The town law made a wry face and said, “Aside from the fact that his shit don’t stink? He owns half the town. He says he only rents out space to the highest bidder and has no personal interest in the whoring and gambling that may go on under roofs he tar-papered personal. I’ve wired places he says he’s done business in in the past. As far as I have been told in return, he’s never been charged with anything really serious.”
Longarm soberly asked, “What’s on his yellow sheets that may not sound really serious?”
Pronto Cross shrugged and said, “Put a man in a Chicago hospital with his fists back in ‘76. Busted the arm of a blacksmith down in Ogallala just after he came out our way. In both cases the victims are said to have insulted his late wife. You’ve likely noticed old Ramsay runs to size, and still does a lot of heavy work alongside his hired help. I’d approach him polite if I was going to ask him about the Aces and Eights, pard.”
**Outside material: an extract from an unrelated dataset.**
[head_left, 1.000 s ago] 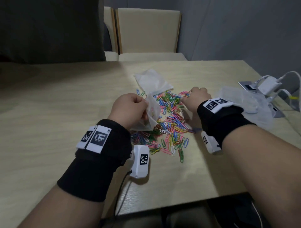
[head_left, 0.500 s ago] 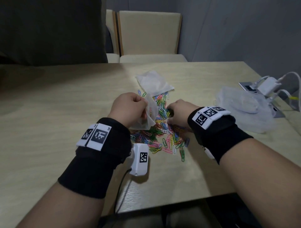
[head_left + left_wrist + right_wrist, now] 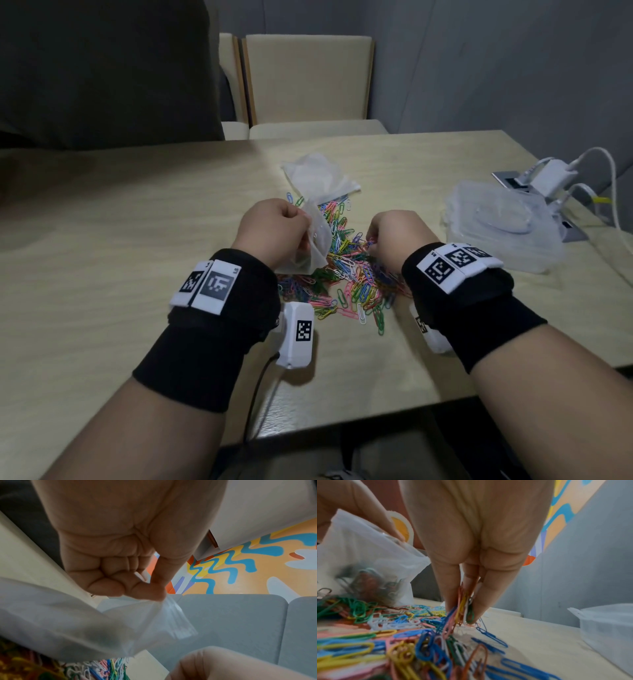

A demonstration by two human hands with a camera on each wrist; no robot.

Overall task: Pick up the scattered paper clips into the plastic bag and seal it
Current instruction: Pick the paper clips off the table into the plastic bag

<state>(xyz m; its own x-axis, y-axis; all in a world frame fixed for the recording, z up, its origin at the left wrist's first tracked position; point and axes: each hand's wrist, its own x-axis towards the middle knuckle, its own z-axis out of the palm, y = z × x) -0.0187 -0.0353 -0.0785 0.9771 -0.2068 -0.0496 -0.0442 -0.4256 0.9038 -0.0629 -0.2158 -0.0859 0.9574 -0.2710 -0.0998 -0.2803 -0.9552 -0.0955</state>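
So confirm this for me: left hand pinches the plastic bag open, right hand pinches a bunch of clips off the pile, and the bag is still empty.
Not empty. The right wrist view shows paper clips already inside the plastic bag. The rest holds: the left hand pinches the bag, and the right hand pinches a bunch of clips off the pile.

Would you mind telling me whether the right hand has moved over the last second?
Yes. The right hand moved nearer and leftward, away from the plastic container.

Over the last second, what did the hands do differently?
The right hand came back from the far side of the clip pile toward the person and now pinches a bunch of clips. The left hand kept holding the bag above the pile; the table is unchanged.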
Longarm shrugged and said, “Ain’t my row to hoe. Up to the township to decide such matters. In the lawful manner, I mean. What have you got here, the usual mayor and board of aldermen handing out business permits for a nominal fee?”
Cross nodded and said that was about the size of it, adding that the county council collected the property taxes. A hot and dusty-looking younger gent was coming their way up the walk now. As he approached he wearily called out, “You must have seen two pistol-packing ghosts, Boss. I’ve been all over this fool town and not another soul seems to have seen hide nor hair of your mysterious strangers!”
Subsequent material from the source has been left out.